Semoga kawan-kawan kelembagaan mengawal jalannya kegiatan tersebut. Aku juga
berharap bisa hadir di acara tersebut, sebab ada Gita Gutawa yang notabene
adalah idolaku saat usia belia. Meskipun sudah pernah ketemu juga sih
sebelumnya.
Caleg-caleg sekarang
antara memang tidak cukup dana atau kelebihan dana. Terlebih ini kutujukan ke
para caleg yang ada di Kecamatan Pantai Cermin Kabupaten Solok. Kalian tidak
ada niatan untuk buat panggung rakyat gitu? Bikin acara KIM gitu, hadiahnya
sepeda kalau yang dukung omjo, karena kan Pak Pres kita terlalu identik dengan
sepeda dan ikan. Aduh. Hahaha. Kalau pendukung Prabowo hadiahnya apa dong
kira-kira? Senapan?
Ada lebih dari 30 orang
yang mencalonkan diri menjadi anggota dewan di kecamatanku. Tidak satupun yang
mengadakan panggung rakyat. Sesulit itukah mengadakan kampanye terbuka di sini?
Mungkin banyak yang tidak kupahami tentang aturan kampanye pada tahun ini.

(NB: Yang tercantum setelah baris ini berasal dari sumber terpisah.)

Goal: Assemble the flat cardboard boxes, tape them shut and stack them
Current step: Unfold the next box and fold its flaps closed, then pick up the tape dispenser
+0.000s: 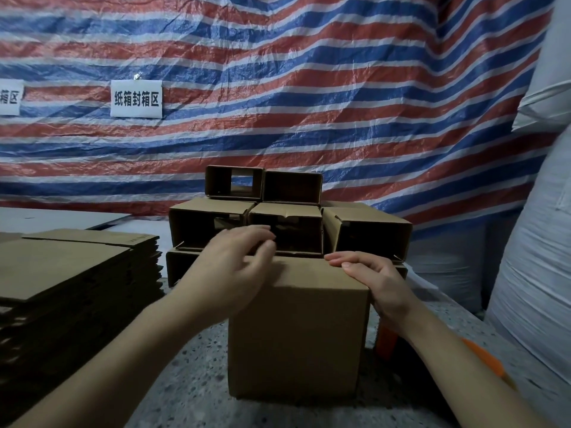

Aturan karet semua. Kalau kalian yang tidak suka dengan politik tetapi tidak
buta politik pasti paham. Kalian yang memang betul-betul netral pasti merasakan
apa yang kumaksud.
Oh iya, untuk 30 orang
lebih yang mencalon dari kecamatan ini, tolonglah untuk mengadakan panggung
musik gitu. Biar anak-anak muda kita kembali terpancing jiwa seninya. Soalnya
menarik ke beberapa tahun yang lalu sempat ada studio band di kampung ini. Dan
ada beberapa anak sekolah yang iseng-iseng membentuk band-nya sendiri untuk
jamming di studio. Tetapi karena tidak ada wadah untuk menyalurkan hal
tersebut, tidak menjadi juga mereka.
Untuk yang selanjutnya
jika kalian ada yang terpilih, jangan cuma bangun jalan, bangun ini, bangun
itu. Tetapi tidak memberi ruang untuk pembangunan mental adik-adik yang
bakatnya luar biasa. Semoga saja.
Doaku, supaya sebulan
ke depan agar tidak banyak ricuh-ricuh baik di dunia nyata, ataupun dunia maya
sekalipun. Teman-teman yang merantau tidak terlalu jauh, ayo sama-sama kita
pulang kampung dan memilih di tanggal 17 April. Sayang kalau tidak. Kalau tidak
ada ongkos palakin saja itu caleg-caleg.
Sekalian meramaikan kampung halaman, silahturahmi keluarga, dan menengok
Ayah-Ibu. Meskipun pilihan-pilihan kita menyebalkan sekali kita harus tetap
memilih. Kalau ada yang kasih amplop kabarin ya, aku juga mau.